ある日の昼下がり、いつもの様に立ち入り禁止の屋上でカロリーなんたらを貪っていると、閉めたはずの扉が控えめに音を立ててゆっくりと開いた。いつもだったら気にしないのに、今日だけは気になってその音がした方に顔を向けてみた。そこには見慣れた茶色と黒色。目を丸くしている二人に、よ、と軽く手を上げてみると、茶色が嬉しそうに近寄ってくる。その後ろからゆったり黒色もきて、あっという間にいつもの風景。三人で小さな円を作って、茶色の持ってきたコンビニのお握りとかパンとかお菓子をみんなで分け合う。茶色は給食だけじゃ足りないんだって。
やっぱりこの間の惜しかったよなーなんて、飛行船を追いかけた日のことをまだ話している茶色。興味なさそうにチョコレートを真っ二つにする黒色。いつもの感じ。
でもなんだか自分の中で、今日は少し違う感じがした。
飲んでるゼリー飲料の味は昨日と同じだけど。
「…またそんなんばっか食ってんのかよ!ちゃんと栄養取れねぇぞ!」
「………お前は、栄養取ってるのに大きくならないの?」
「ぶっ殺すぞてめぇ!!これからに決まってんだろ!!」
「牛乳飲めないんじゃ知れてんじゃねぇか?八田ぁ」
「うっせぇ!すぐにでもてめぇ等のこと抜いてやる!!」
キレる茶色に、黒色とけらりと笑って見せる。こうやって馬鹿みたいに喋って、何気ない事で笑い合ったりできるこの空間が好きだ。って気づいた瞬間。誰かに壊されないかと不安になった。
「ったく、んだこれ。こんなの食っても腹膨れねーだろ」
「あ、オレのカロリーなんちゃら」
「てめぇは米食え米、つか給食ちゃんと食ってんのかも怪しいな……」
「…………」
黙る。黙られる。何か言いたげな視線から気まずくなって目を逸らすと、茶色がまたキレた。
ぐちぐち、冷たいタイルの上に正座して、鬼みたいな表情をして、まるで、まるで――?
「まるで、………えっと、なんだっけ」
「はぁ?なんだよ」
「ぁ………ううん、」
なんもない。そう言って口は少し開いたまんま。思い出せないや。何を?何が?ぐるぐるぐるぐる、頭の中で考えてみても答えは出ない。いつもだったら、いつもだったら、考える前に諦めてしまうのに、やっぱり今日だけはぐるぐると考える。

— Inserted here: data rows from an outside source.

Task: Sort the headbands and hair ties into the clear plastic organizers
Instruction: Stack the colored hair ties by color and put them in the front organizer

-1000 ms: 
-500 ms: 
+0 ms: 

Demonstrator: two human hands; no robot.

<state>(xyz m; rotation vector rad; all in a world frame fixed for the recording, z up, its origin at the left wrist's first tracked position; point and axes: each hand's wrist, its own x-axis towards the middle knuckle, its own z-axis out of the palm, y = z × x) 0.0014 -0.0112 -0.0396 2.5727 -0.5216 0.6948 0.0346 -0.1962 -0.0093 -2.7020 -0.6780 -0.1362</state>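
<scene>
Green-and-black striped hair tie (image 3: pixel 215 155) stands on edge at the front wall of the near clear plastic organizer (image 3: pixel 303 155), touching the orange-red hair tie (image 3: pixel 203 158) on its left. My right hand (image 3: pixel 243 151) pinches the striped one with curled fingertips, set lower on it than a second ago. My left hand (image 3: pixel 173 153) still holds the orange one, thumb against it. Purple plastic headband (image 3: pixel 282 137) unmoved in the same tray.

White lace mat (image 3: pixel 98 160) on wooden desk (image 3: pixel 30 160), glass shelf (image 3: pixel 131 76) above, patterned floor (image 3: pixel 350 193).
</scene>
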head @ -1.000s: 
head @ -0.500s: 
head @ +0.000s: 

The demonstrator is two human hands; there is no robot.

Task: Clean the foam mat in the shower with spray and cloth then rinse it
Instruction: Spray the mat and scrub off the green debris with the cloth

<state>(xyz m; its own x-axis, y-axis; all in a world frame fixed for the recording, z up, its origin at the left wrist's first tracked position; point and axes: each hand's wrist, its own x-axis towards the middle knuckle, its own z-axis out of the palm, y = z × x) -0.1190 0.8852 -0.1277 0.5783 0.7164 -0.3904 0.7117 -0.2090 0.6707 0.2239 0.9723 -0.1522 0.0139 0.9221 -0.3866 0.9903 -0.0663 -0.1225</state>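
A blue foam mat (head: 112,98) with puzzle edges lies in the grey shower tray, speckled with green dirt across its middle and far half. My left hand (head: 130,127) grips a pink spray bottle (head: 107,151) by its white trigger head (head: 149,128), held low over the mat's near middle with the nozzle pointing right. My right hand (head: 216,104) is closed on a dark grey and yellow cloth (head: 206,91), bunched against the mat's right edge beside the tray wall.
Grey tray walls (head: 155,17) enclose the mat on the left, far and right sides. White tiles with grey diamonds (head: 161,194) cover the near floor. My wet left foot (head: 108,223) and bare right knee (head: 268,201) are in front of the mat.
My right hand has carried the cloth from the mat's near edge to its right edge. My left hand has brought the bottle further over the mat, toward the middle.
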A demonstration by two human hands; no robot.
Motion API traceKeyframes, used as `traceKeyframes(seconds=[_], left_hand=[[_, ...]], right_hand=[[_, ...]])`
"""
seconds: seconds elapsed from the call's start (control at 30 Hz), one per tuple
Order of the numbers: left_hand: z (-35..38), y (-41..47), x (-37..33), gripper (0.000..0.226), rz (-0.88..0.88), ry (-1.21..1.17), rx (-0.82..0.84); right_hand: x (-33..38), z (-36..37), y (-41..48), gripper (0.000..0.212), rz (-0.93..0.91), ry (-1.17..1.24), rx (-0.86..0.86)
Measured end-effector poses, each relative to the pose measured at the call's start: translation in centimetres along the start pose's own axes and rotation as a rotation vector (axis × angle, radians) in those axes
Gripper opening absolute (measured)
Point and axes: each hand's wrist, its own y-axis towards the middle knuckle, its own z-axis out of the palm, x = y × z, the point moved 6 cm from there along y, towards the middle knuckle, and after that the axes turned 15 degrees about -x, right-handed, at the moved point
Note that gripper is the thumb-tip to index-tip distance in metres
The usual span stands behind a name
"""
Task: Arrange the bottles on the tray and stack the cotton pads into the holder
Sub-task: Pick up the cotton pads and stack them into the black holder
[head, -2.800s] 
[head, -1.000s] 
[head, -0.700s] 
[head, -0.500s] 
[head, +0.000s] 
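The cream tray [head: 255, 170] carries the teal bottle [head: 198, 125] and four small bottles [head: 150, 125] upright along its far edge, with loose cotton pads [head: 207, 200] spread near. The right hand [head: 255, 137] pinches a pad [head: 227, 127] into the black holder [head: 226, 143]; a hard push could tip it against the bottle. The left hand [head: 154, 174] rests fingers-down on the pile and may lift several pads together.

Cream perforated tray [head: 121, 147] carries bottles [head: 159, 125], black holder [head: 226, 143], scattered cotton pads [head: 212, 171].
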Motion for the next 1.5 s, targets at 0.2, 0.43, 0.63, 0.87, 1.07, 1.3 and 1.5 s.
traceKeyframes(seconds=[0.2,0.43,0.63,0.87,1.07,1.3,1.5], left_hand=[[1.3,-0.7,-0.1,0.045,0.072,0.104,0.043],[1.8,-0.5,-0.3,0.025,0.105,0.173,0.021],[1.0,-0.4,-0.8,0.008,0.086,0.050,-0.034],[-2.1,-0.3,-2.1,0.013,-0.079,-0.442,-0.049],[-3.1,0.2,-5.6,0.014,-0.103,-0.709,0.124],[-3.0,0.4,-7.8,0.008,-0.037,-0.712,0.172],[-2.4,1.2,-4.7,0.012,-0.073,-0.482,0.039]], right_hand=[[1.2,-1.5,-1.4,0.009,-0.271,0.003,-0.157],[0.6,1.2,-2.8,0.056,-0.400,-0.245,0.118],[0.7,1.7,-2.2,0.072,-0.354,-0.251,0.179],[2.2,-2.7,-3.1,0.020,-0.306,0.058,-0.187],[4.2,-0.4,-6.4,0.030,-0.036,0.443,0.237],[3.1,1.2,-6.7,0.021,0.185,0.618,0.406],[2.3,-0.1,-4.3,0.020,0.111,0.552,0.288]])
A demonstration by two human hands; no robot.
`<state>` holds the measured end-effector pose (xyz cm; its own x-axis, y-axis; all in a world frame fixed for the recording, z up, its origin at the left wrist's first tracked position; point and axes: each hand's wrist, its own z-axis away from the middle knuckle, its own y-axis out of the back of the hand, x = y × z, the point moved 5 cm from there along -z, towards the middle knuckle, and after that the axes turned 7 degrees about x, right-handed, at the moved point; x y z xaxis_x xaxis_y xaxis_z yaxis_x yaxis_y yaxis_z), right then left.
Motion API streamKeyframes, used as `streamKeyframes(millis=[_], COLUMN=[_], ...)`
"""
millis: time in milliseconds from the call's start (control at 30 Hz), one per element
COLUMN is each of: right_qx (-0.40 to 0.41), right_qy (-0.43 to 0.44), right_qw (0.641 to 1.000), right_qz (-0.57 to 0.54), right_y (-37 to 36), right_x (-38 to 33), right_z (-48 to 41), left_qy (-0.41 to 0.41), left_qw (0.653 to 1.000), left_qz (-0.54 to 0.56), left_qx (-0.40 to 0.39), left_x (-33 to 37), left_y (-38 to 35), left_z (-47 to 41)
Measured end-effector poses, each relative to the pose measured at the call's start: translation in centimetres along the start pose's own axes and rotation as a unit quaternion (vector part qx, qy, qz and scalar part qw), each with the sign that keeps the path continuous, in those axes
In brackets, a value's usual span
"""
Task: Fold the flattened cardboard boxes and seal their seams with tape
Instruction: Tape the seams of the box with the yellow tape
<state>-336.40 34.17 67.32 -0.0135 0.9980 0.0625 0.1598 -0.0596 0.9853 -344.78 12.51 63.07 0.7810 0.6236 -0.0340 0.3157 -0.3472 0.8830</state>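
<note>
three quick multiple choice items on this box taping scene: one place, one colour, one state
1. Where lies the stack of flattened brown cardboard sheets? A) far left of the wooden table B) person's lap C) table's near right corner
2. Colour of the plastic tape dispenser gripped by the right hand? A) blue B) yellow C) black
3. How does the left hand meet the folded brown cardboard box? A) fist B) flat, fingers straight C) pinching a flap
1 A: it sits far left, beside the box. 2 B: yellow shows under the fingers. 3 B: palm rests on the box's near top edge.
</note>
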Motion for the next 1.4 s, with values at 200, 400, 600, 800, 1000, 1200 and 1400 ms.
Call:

自分は一体何に例えようとしたんだろうか。少し開いた口から息を吐いて空を見上げる。少し、雨の匂いがした。
「……そう言えば」
黒色が言った。オレは相変わらず口を開いたままで、茶色が不思議そうに黒色を見る。
「おれ、お前の名前知らないわ」
え、と出た声は誰のものか。なんて、そんなの気にならない位にどくりと心臓が跳ねた。さっき飲み込んだゼリー飲料が這い上がってくるような感覚に思わず口元を押さえるけど、あれ、と、違和感。オレ何で口押さえてんの?
「言われてみれ…、あ、れ?」
「っ、?」
「………あー……」
今まで燻っていたような気がしたもやもやが綺麗になくなって、全部飲みきってしまった缶ジュースみたいに軽くなる。
「何の話してたっけ?」
茶色と黒色が不思議そうな顔をしていても、少しの違和感は消えてしまった。何か忘れてる?そんなことない。そんなこと、ないんだよ。
《なにを、》忘れているのかも、忘れてる。